I repeat, this margin of error is only around individual point predictions, not around the difference between them. This difference is also a random variable whose margin of error can be calculated, but this calculation is more complicated. What is usually good enough for me is to calculate the probability that one candidate actually leads another given two point estimates and a number of observations in the survey.

This is why the idea of a “statistical tie” is such a load of malarky. Suppose Obama and Clinton are at 48 and 46, respectively, and the sample size is 800, and the margin of error is about 4%. Given these numbers, there is about a 75% chance that Obama is actually leading Clinton, regardless of the margin of error around each of the individual point estimates. The fact that both candidates’ point estimates are within the margin of error of each other is totally irrelevant.

There are two things commonly referred to as “margin of error.” One is a confidence interval for individual statistics within a poll. The other is an overall error. My understanding is that the media usually reports the latter, not the former. In this case, I assumed SurveyUSA reported the latter because they themselves said the overall difference was outside the MoE. Can you explain where I’ve gone wrong in that reasoning?

BobLibDem · February 26, 2008, 7:15pm

I didn’t major in statistics, so I’d like someone to confirm my understanding:

If a poll has A at 53% and B at 43% with a MOE of 5%, doesn’t that mean that A is most likely between 48% and 58% and B is most likely between 38% and 48%? So A’s lead over B could be from 0 to 20%? Or am I totally wrong?

SparrowHawk · February 26, 2008, 7:15pm

The contribution questions gave me pause, too. Because the charge card is in my name but I don’t personally have anything resembling taxable income, my husband earns all our money and he’s a foreign national and gah… I figure it’s OUR money. We’re not talking about a lot of money, here, either. I’m not in trouble, am I?

Spoke · February 26, 2008, 8:05pm

Looks like John Lewis’s on-again, off-again flip from Hillary to Obama is on again.

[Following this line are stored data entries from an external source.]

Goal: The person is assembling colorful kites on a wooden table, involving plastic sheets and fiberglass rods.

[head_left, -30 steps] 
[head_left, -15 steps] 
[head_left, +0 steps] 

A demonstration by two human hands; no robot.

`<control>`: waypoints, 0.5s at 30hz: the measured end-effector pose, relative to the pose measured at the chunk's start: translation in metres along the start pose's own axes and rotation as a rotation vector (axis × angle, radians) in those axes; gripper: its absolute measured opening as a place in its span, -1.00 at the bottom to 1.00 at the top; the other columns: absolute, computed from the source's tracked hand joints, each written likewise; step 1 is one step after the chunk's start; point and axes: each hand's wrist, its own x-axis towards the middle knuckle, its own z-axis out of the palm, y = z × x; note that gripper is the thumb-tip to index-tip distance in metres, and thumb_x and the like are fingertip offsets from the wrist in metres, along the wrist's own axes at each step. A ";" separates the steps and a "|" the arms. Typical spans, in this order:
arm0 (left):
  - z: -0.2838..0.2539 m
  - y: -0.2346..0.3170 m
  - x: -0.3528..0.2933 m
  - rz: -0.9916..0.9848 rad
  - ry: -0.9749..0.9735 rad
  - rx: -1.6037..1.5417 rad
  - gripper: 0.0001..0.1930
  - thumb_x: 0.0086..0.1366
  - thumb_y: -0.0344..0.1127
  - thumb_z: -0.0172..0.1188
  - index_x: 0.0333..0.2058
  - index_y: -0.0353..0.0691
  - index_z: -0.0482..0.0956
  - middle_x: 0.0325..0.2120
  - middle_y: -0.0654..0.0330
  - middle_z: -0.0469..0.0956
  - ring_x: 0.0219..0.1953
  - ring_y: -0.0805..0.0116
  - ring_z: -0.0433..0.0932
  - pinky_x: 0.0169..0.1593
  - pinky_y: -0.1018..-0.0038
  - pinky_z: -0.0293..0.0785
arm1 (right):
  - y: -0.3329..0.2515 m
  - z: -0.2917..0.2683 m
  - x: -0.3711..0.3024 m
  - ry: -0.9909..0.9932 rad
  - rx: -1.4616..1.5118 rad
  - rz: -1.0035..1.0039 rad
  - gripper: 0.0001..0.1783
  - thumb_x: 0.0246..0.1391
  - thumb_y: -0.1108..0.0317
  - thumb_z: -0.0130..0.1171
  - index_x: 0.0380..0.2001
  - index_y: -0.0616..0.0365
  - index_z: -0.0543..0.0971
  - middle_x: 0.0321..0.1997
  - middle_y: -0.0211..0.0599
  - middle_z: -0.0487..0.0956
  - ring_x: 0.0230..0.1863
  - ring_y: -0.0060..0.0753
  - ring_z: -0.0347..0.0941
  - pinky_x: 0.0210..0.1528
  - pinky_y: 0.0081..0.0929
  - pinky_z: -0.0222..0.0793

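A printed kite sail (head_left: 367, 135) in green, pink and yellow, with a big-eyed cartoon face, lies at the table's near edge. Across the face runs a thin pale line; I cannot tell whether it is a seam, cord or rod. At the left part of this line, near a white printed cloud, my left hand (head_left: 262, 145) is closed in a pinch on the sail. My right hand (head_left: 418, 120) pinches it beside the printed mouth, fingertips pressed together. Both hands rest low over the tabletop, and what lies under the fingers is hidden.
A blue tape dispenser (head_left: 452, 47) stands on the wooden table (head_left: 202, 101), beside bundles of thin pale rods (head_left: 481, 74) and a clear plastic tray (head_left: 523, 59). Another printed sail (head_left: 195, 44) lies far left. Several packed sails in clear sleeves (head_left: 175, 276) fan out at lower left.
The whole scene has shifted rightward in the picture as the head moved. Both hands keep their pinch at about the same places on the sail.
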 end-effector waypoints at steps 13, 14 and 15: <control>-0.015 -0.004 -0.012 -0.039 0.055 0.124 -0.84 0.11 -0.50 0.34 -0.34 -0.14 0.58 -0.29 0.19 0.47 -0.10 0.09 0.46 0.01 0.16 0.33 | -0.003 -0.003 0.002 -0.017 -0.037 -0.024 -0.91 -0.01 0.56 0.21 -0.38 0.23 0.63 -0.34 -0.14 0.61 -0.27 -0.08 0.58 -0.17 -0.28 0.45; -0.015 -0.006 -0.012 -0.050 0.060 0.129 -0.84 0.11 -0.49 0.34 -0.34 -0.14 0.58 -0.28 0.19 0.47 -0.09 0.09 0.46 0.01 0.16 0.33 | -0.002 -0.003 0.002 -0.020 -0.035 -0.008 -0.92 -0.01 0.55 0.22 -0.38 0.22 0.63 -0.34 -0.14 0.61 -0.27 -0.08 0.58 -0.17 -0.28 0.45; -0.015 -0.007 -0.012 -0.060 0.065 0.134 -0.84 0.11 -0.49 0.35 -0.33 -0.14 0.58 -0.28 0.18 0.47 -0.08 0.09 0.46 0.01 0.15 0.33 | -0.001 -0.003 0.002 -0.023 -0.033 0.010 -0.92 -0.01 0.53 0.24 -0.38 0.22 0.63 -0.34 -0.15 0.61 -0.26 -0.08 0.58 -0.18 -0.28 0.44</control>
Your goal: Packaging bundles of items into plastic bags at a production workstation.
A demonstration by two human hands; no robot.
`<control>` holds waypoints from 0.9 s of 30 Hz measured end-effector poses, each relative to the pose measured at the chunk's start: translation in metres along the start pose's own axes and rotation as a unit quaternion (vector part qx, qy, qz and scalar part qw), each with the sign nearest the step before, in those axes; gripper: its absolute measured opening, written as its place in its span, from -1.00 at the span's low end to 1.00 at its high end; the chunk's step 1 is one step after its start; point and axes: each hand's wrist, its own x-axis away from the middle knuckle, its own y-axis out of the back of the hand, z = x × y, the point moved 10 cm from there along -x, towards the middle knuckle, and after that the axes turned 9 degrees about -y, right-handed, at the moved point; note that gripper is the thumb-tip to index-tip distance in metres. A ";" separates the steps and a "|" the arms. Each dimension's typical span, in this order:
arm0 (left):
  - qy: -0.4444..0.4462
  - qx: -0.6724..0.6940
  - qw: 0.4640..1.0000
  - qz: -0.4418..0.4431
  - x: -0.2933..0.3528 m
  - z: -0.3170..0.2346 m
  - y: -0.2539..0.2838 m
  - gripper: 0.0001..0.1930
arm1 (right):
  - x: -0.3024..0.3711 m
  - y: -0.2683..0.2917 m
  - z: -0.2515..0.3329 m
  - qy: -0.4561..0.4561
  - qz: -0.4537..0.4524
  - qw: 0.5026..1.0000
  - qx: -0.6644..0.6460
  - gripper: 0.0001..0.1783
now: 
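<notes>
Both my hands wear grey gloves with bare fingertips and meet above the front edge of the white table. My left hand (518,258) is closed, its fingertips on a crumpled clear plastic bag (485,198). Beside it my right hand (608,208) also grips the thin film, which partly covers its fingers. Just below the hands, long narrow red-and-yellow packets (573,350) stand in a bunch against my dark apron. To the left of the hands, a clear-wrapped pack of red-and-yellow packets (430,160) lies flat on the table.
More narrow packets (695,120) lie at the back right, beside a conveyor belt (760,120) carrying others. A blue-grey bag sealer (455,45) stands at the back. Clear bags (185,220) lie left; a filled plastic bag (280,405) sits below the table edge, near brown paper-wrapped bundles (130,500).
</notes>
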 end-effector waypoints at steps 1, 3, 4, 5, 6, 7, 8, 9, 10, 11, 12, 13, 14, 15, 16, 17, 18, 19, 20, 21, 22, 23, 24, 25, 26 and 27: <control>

RedFury · February 26, 2008, 8:05pm

Got it.

TY.

Maeglin · February 26, 2008, 8:19pm

There is no such thing as an “overall error”. The “margin of error” has a very specific meaning and can be calculated at various levels of confidence for each random variable. Typically, when the media reports a margin of error, it is calculated at the 95% level of confidence. The random variables captured by the survey are the inferences that you draw from the sample, that is, 45% of the country supports a particular candidate.

The margins of error about each of the survey estimates are the same because the margin of error is a function of the sample size. Obviously, the sample size is the same regardless of the preferences of the individuals surveyed.

Again, the margin of error just reflects the sampling error inherent in the estimate, not any other type of error like selection bias.

No, this is not what it means.

There is a true population value out there somewhere. You do a survey because you can make inferences about the true value using a sample as long as you follow a few rules. The true value is not the variable; the number estimated by the survey is the variable. The true value is theoretically fixed, but the survey value can change depending how you cut the sample. This is the essential definition of sampling error. You are always going to get outliers, you are always going to get abnormalities, you are always going to get noise.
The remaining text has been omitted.